Importantly, this is not about static network segmentation. It’s about defining access pathways that can evolve as identity, context, and behavior change, something traditional perimeter models were never designed to support.
Why Governance Is the Missing Pillar
While the NSA guidance references automation, orchestration, and visibility, governance remains implicit rather than explicit. That omission matters.
Zero Trust does not function for long without clearly defined lifecycle processes for identities, devices, workloads, and data. Without governance, automation amplifies chaos instead of controlling it.
Effective Zero Trust programs establish governance first, not as bureaucracy, but as enablement. Clear ownership, repeatable processes, and auditable decisions make automation possible and enforcement sustainable.
This is especially true as organizations begin securing non-human identities, service accounts, and autonomous workloads. Without governance, policy intent quickly diverges from operational reality.
Using NSA Guidance the Right Way
The NSA’s Zero Trust documents are not a mandate, a checklist, or a maturity scorecard. They’re a reference framework: a way to ask better questions, define better outcomes, and avoid common pitfalls.

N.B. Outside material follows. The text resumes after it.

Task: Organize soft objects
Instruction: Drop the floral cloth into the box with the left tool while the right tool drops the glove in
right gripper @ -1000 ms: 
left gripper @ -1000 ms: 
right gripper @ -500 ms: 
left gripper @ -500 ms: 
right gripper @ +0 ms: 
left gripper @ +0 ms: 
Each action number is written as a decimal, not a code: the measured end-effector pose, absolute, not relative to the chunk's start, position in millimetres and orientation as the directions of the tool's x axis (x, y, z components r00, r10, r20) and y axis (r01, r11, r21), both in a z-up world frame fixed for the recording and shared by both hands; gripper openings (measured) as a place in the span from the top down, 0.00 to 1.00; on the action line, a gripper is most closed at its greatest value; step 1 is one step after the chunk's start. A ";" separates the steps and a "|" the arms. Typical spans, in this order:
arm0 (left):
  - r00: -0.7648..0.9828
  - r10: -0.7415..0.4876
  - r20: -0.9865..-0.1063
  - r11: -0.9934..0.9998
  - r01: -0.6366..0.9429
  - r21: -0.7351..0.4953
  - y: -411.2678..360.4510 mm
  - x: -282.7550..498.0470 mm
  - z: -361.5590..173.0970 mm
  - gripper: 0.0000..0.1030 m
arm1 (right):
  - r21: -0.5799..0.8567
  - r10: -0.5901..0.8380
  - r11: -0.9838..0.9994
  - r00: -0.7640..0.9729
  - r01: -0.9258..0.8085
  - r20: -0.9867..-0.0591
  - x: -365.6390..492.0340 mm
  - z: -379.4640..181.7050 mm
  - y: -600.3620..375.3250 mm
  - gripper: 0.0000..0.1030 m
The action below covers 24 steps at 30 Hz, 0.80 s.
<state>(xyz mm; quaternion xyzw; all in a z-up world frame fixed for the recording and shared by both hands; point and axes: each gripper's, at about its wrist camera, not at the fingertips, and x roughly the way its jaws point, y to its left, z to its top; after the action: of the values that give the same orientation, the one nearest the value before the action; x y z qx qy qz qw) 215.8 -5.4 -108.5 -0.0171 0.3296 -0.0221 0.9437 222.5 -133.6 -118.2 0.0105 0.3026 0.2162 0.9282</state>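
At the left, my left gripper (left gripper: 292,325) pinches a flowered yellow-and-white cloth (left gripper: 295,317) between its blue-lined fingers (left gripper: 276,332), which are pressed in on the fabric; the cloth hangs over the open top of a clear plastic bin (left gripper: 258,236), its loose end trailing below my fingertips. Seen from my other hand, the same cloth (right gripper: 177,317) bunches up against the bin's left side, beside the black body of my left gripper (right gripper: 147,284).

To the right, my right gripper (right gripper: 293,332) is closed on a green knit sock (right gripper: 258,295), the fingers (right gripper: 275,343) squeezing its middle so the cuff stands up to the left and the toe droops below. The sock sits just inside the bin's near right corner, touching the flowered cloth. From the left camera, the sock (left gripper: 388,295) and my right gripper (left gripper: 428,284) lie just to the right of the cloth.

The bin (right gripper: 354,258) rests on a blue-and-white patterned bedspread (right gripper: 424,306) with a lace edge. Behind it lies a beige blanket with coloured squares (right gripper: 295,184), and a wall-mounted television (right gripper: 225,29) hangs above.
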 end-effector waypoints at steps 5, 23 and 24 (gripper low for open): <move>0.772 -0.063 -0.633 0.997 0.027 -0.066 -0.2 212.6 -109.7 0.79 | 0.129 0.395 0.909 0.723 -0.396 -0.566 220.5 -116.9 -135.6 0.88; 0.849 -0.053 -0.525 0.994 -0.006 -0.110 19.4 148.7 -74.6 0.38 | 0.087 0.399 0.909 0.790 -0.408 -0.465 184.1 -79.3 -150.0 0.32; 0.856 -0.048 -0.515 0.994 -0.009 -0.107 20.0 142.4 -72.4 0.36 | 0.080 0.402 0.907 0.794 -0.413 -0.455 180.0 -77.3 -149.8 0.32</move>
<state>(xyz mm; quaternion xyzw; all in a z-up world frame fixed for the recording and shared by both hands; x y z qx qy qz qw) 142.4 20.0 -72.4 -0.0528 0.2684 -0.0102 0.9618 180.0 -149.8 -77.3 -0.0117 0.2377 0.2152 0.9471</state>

Security leaders should use them to:
- Align stakeholders on what Zero Trust actually requires
- Identify capability gaps that limit policy enforcement
- Prioritize initiatives based on risk and feasibility
- Support incremental delivery rather than big-bang transformation
Zero Trust is not something you finish. It’s something you operationalize one capability, one policy, and one outcome at a time.
And when guidance is treated as a compass rather than a script, it becomes genuinely useful.